Casareno tried to re-establish rapport and build trust. She was at the CDMO site every other week to conduct meetings, and gain insight on how they conducted business. “That helped position us to move forward, but there were limitations. There were certain things due to how they operated.” 

Casareno argued for changes to the manufacturing process from a data-driven perspective, she says. “We presented why we needed to look at things from a different angle, compiled manufacturing data, and investigated the failures and proposed root causes. My team avoided finger-pointing. I tried to drive home the message that our success is the CDMO’s success.”

In the meantime, Casareno had a persuasion job to do internally. “I tried to make the team aware that from my experiences, there’re good reasons why the regulatory agency has its stance. I helped drive the message that there are things that the agency is looking for, and currently some of these are missing from our submission.”
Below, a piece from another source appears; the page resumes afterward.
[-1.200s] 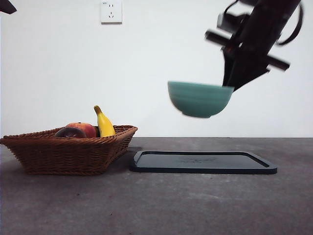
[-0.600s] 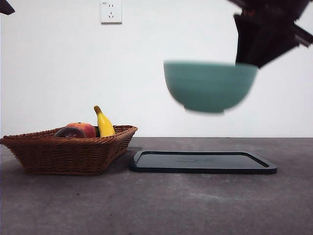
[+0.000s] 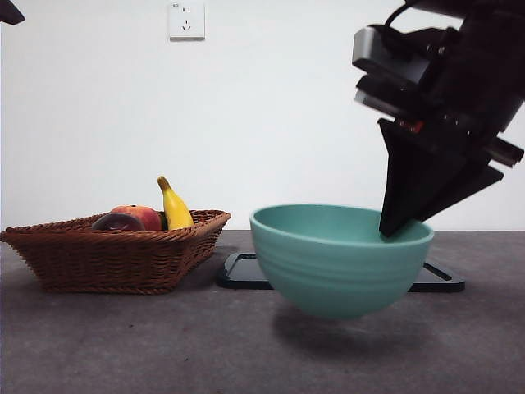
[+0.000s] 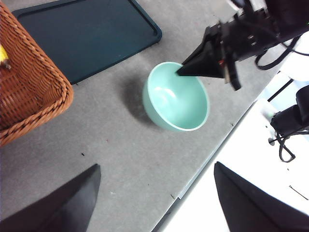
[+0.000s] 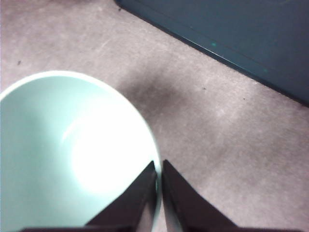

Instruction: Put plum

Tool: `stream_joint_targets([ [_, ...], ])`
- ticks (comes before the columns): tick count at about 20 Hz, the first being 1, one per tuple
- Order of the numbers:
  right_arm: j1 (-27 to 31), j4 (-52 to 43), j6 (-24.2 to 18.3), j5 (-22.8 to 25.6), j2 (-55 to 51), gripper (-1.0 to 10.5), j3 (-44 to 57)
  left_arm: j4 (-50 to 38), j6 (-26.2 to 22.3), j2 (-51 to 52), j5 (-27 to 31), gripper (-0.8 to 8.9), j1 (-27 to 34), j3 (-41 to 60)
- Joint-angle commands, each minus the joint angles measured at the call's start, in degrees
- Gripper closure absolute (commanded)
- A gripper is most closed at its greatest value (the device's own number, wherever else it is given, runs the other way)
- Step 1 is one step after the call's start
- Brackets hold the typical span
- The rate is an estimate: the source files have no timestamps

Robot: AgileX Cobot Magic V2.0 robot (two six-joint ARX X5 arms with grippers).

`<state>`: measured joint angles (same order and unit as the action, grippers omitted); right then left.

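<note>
The plum (image 3: 117, 222), dark maroon and glossy, lies in the wicker basket (image 3: 115, 256) at the left, only its top showing over the rim. My right gripper (image 3: 392, 228) (image 5: 158, 165) is shut on the rim of a teal bowl (image 3: 336, 263) (image 5: 63, 154). It holds the bowl slightly tilted, just above the table in front of the dark tray (image 3: 238, 275). The left wrist view shows the bowl (image 4: 176, 104) empty, with the right gripper (image 4: 181, 73) on its rim. My left gripper (image 4: 157, 166) hangs high above the table, open and holding nothing.
A red-orange peach (image 3: 144, 215) and a yellow banana (image 3: 175, 207) share the basket (image 4: 29, 92) with the plum. The flat tray (image 4: 87, 36) (image 5: 241, 34) lies behind the bowl. The table's edge runs close beside the bowl in the left wrist view.
The right arm has brought the bowl down from high above the tray to just over the table, nearer the camera. The basket and fruit have not moved.
</note>
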<state>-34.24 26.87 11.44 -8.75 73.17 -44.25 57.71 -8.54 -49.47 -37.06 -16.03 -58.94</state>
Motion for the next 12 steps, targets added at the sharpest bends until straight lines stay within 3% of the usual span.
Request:
stream_joint_targets([
  [1, -0.50, -1.33, 1.40, 0.26, 1.92, 9.4, 0.98, -0.26, -1.05, -0.42, -0.26, 4.40, -0.17, -0.57],
  [9, -0.50, -1.99, 1.68, 0.24, 4.35, 9.3, 1.14, -0.24, -1.05, -0.42, -0.26, 4.40, -0.17, -0.57],
  [12, -0.50, -1.97, 2.69, 0.22, 4.35, 7.5, 1.14, -0.24, -1.07, -0.42, -0.26, 4.40, -0.17, -0.57],
])
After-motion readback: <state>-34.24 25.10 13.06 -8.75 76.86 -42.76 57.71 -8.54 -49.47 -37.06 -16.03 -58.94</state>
Casareno recalls a particular situation. “The CDMO had failed multiple times to perform a study required by the regulatory agency. The protocol for the repeat study had already been in motion when I came on board. Upon completion of the study, senior management asked for my opinion. Knowing that regulatory approval hinged on this study, I had to give the honest verdict of ‘not acceptable.’ It was hard for me to deliver that message knowing that it is not what the company wants to hear as it means a delay in the resubmission. However, I proposed a strategy that would address the agency’s concerns.” 

Personal validation for Casareno came the next day, when without her knowledge, the executive team had a meeting with its manufacturing advisory board (MAB). The board expressed the same opinion; they should not submit the study as is.

“That’s the kind of intensity that can exist,” sums up Casareno. “Eventually, the BLA was resubmitted and the drug was approved.”